### INSTRUCTIONS FOR THE TASK
The lines of the records that include "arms" should all be copied.

══ RECORDS FOR THE EXERCISE

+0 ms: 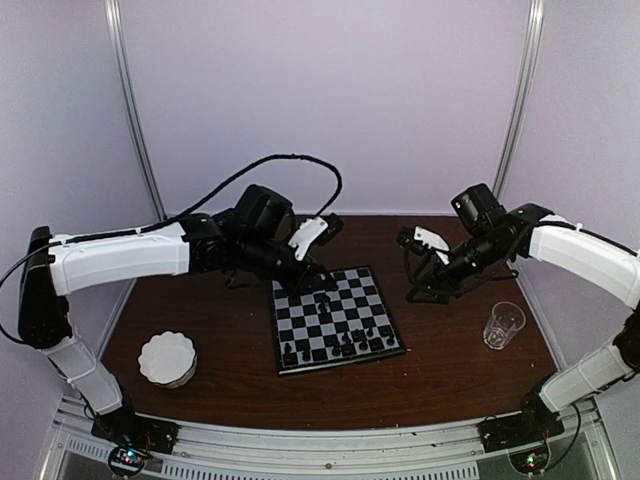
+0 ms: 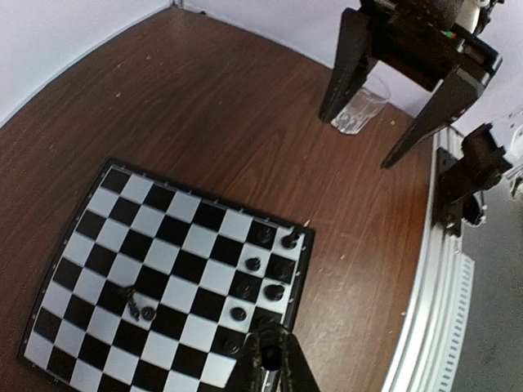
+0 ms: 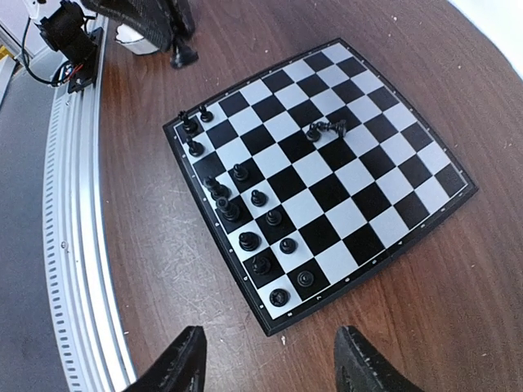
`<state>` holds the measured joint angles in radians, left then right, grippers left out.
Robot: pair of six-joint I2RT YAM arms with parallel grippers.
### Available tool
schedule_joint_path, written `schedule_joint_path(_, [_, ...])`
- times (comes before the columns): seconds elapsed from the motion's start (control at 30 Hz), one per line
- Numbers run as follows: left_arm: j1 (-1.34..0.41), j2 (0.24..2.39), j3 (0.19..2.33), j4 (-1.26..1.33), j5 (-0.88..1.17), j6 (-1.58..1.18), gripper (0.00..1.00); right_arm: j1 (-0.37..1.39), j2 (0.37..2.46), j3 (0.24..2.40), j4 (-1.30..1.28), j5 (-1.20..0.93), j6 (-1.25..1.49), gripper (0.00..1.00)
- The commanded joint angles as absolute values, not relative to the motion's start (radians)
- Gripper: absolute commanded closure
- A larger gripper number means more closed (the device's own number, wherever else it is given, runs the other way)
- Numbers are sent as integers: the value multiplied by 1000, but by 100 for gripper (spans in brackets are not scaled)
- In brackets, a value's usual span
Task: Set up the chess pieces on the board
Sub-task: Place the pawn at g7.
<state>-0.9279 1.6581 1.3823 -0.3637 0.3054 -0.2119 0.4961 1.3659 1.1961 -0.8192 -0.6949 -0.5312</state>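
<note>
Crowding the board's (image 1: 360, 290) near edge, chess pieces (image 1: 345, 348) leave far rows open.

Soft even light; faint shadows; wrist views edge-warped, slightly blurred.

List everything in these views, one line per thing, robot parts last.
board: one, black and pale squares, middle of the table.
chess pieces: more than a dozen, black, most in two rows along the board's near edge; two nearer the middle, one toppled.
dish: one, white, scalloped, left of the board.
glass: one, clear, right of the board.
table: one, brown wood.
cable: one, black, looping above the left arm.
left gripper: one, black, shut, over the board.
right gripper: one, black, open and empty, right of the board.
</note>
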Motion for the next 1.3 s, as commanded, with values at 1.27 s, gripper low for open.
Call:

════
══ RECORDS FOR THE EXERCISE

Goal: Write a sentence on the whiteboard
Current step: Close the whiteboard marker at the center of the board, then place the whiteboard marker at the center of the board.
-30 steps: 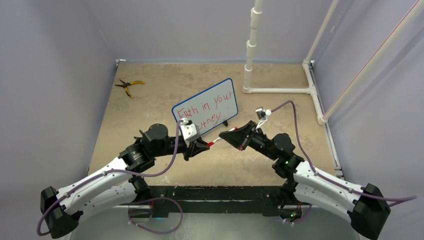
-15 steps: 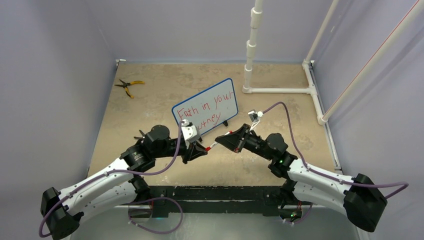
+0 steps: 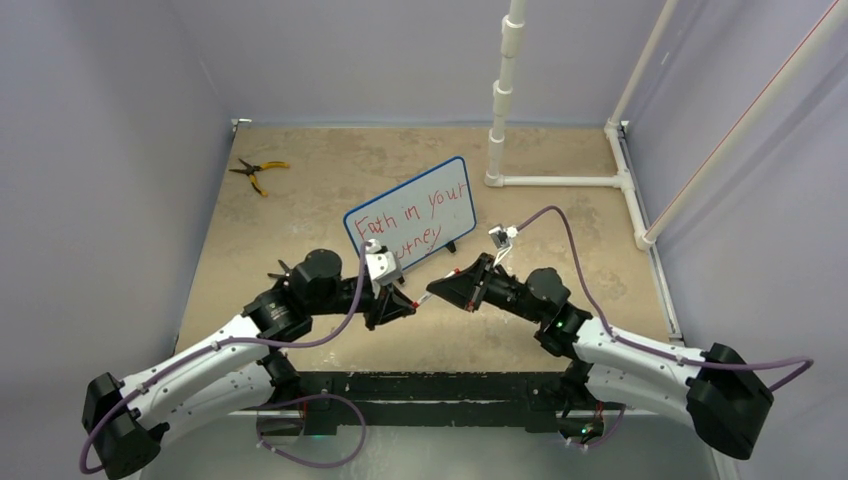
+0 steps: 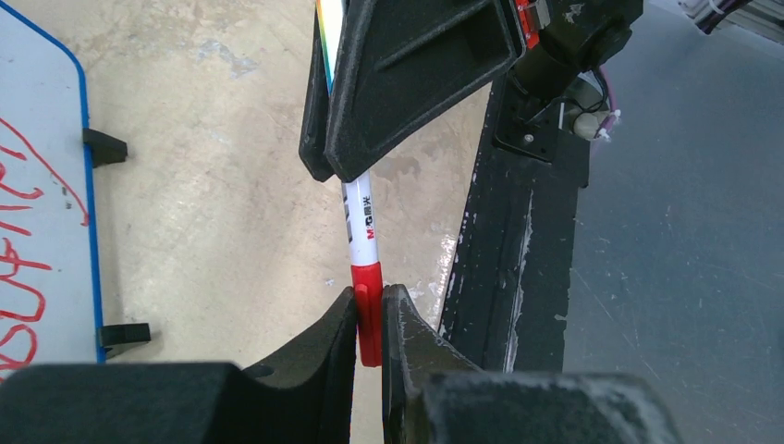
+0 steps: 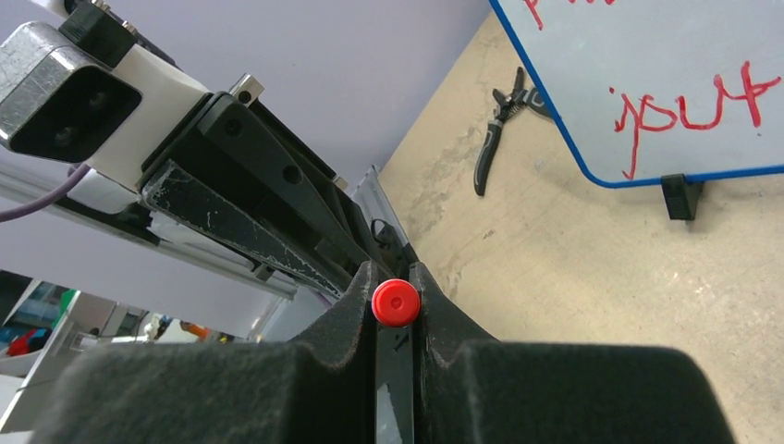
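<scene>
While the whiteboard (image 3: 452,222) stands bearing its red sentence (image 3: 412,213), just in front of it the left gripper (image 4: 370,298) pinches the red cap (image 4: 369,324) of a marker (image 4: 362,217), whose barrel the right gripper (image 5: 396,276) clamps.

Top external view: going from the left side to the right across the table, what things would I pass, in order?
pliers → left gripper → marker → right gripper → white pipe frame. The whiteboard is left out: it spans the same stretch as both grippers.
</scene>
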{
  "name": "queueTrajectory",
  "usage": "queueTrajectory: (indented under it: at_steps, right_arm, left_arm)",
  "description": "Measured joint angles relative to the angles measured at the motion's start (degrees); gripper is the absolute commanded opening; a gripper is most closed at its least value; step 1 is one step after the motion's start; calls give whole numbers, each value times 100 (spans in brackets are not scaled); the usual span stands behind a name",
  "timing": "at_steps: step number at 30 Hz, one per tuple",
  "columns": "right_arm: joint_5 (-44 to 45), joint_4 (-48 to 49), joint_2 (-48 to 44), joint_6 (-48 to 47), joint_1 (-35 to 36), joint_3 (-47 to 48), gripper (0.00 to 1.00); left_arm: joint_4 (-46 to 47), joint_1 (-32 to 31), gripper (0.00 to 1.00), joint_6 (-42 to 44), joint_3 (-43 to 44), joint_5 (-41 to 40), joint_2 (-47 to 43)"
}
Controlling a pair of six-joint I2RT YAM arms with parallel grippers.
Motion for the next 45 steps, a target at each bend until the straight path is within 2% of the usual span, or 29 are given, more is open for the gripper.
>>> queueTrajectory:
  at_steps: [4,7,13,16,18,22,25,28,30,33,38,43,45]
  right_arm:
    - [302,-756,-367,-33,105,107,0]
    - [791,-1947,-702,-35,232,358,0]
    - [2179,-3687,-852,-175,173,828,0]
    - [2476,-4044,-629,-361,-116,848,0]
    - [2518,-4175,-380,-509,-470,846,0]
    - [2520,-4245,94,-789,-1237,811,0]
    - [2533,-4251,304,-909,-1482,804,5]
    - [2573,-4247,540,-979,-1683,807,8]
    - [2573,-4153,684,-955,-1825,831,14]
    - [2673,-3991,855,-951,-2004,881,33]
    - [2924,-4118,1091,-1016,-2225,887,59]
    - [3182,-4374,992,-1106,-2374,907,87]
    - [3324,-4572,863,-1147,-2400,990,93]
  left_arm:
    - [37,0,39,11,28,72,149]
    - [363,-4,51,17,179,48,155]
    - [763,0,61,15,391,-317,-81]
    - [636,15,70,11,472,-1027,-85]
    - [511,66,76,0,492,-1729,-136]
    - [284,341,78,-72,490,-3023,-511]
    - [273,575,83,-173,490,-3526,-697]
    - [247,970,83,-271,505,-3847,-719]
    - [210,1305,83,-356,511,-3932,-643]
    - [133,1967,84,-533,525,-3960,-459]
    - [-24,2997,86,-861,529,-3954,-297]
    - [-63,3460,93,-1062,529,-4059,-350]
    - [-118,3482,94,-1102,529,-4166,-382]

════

### TASK OUTPUT
Robot: pair of six-joint I2RT YAM arms with parallel grippers.
Controlling a pair of six-joint I2RT YAM arms with parallel grippers.

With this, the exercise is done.